## Your goal
What is needed is an exact copy of the lines in the listing below, from the one with "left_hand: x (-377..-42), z" up to and including the one with "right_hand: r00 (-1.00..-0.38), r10", with no other lines.
....
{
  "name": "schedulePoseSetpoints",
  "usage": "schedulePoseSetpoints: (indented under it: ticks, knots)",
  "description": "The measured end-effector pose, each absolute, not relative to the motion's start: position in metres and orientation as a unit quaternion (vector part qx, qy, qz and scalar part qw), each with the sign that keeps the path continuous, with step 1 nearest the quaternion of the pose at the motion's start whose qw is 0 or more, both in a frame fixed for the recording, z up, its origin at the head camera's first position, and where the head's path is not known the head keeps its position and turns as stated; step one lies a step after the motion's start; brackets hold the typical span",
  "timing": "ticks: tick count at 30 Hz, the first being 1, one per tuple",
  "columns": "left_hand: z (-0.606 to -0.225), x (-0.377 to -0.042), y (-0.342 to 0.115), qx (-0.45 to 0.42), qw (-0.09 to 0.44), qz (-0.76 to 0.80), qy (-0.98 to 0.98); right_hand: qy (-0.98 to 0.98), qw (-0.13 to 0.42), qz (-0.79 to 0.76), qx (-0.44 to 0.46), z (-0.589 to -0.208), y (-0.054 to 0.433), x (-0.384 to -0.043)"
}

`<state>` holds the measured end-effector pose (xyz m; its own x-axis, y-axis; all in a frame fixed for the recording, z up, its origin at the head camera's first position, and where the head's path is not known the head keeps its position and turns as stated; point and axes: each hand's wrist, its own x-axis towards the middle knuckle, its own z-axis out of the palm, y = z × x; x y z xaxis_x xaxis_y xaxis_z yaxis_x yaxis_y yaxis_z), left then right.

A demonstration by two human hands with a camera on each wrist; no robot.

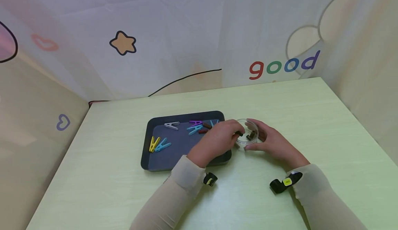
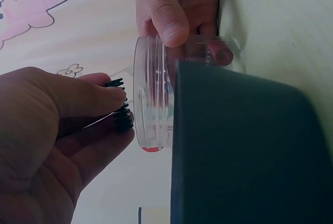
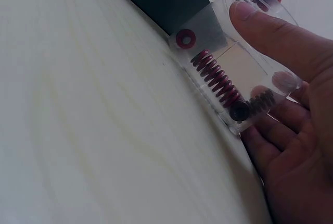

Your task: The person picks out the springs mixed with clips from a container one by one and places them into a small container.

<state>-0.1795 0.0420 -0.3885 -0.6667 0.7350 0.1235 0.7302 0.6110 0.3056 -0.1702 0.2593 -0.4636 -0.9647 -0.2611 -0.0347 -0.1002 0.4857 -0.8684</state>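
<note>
The left hand point(image 1: 217, 141) pinches a black spring point(image 2: 120, 113) between thumb and fingertips, just at the rim of a clear dish point(image 1: 247, 135). The right hand point(image 1: 273, 143) grips the dish, thumb on the near wall and fingers round the far side. The dish stands on the green table point(image 1: 311, 119), touching the right edge of a dark tray point(image 1: 161, 161). Inside the dish lie a red spring point(image 3: 216, 78) and a dark spring point(image 3: 260, 100). On the tray lie clothespins point(image 1: 195, 126) in several colours and more springs point(image 1: 206, 125).
</note>
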Motion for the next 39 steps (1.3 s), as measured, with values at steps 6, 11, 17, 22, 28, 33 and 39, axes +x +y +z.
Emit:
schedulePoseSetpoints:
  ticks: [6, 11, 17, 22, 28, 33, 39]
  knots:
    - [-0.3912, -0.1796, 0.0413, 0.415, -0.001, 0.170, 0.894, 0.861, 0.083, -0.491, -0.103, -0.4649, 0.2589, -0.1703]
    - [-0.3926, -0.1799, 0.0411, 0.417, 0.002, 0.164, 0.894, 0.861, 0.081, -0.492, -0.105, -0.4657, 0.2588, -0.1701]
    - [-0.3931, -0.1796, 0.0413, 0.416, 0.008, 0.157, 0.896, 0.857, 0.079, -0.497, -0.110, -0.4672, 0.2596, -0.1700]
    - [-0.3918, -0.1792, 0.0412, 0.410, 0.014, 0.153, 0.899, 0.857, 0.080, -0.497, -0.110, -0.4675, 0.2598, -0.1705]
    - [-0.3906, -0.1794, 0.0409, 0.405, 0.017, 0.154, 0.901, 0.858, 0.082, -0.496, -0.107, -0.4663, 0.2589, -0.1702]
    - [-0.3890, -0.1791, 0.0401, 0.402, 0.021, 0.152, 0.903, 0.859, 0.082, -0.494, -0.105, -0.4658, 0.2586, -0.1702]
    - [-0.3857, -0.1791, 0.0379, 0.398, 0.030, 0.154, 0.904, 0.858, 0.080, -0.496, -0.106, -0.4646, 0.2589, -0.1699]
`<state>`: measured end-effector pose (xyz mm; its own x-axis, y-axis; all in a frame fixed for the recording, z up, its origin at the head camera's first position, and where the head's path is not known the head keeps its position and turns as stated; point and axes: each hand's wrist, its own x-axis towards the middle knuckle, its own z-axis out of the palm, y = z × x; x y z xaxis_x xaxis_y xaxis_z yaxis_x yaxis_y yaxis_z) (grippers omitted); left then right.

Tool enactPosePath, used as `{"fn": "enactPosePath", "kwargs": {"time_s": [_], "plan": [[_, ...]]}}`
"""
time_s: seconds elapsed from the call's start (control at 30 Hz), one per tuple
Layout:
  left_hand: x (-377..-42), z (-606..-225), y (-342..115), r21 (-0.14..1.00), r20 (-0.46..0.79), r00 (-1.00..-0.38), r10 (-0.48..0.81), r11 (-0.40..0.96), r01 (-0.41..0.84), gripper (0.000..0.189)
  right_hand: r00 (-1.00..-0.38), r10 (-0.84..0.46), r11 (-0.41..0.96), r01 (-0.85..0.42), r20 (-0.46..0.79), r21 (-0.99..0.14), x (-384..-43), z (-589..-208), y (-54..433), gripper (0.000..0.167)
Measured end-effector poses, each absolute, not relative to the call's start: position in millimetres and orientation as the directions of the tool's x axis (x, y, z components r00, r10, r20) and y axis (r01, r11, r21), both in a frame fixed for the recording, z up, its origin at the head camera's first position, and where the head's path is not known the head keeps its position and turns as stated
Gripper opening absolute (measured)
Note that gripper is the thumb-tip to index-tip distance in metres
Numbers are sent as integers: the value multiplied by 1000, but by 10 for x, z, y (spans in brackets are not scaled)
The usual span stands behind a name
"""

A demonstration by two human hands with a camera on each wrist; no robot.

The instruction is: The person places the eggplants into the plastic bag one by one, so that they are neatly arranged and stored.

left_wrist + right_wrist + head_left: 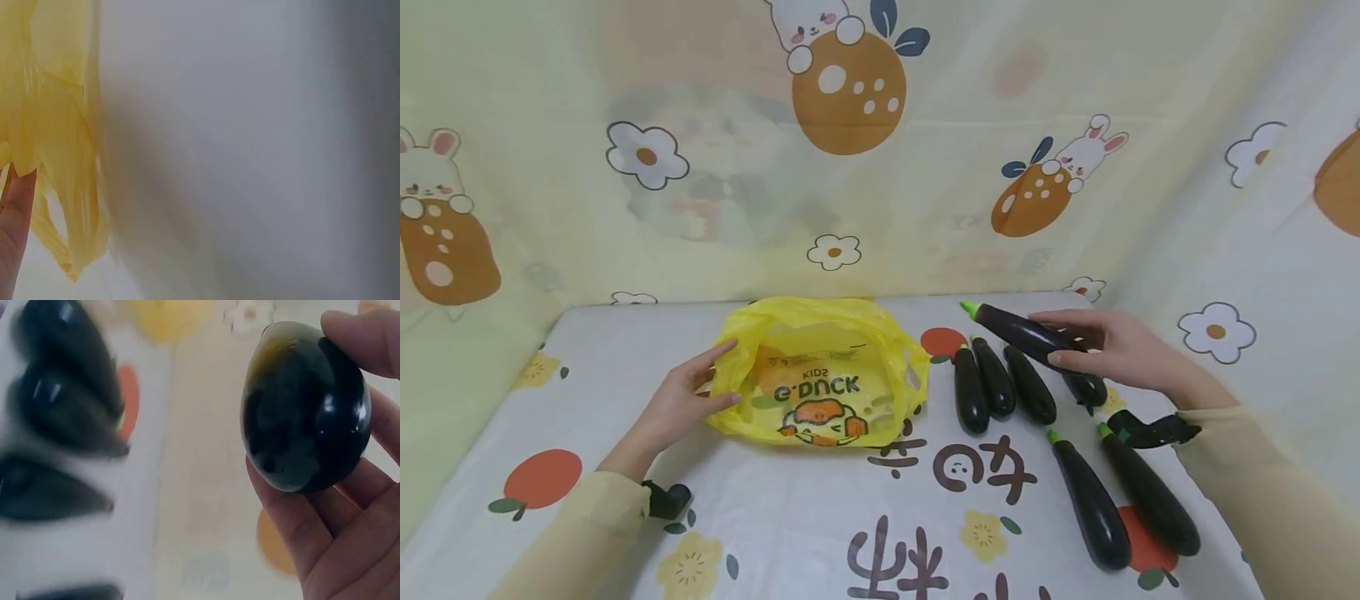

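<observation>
My right hand [1101, 346] grips a dark eggplant [1018, 331] with a bright green tip, lifted over the others and pointing left toward the bag. In the right wrist view its round end [306, 412] sits between thumb and fingers. The yellow plastic bag [820, 429] lies on the table with its mouth spread, a cartoon duck and upside-down lettering printed on it. At the bag's left edge my left hand [681, 400] holds the plastic between thumb and fingers. The left wrist view catches one finger against the crinkled yellow plastic [69, 137].
Behind the raised eggplant, several more, such as this eggplant [972, 392], lie in a row right of the bag. Nearer the front right are two others, a left eggplant [1090, 504] and a right eggplant [1150, 492]. A printed cloth [760, 517] covers the table; patterned curtains [925, 208] enclose it.
</observation>
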<state>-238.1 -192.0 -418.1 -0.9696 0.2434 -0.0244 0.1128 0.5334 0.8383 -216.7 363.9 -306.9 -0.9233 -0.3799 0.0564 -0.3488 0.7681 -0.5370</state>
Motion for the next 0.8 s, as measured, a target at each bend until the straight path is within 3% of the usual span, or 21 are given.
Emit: {"fn": "enactPosePath", "kwargs": {"time_s": [0.13, 0.43, 0.8], "plan": [[-2386, -4185, -1929, 839, -14, -971, 239, 531, 118, 81, -877, -472, 716, -439, 87, -543, -2215, -2996, 3201, 51], [-2402, -4191, -1859, 860, 16, -973, 229, 493, 130, 80, -780, -625, 623, -514, 20, -590, -2388, -3133, 2191, 51], [-2359, -4152, -1745, 855, -22, -987, 159, 514, 64, 80, -797, -604, 714, -526, -26, -461, -2529, -3555, 1181, 52]]}}
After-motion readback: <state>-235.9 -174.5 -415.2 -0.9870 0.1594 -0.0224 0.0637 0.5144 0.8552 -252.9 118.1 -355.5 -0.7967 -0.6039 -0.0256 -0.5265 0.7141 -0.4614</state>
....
## Response
  left_hand: x (-377..-42), z (-606..-225), y (-342..115), r21 (-0.14..1.00), r20 (-0.46..0.79), r00 (-1.00..-0.38), r10 (-0.48..0.81), r11 (-0.40..0.96), r01 (-0.41..0.84), gripper (0.000..0.189)
  right_hand: r00 (-1.00..-0.38), r10 (-0.84..0.46), r11 (-0.41..0.96), r01 (-0.85..0.42), r20 (-0.46..0.79), r21 (-0.99..0.14), x (-384..-43), z (-589..-208), y (-54..433), gripper (0.000..0.167)

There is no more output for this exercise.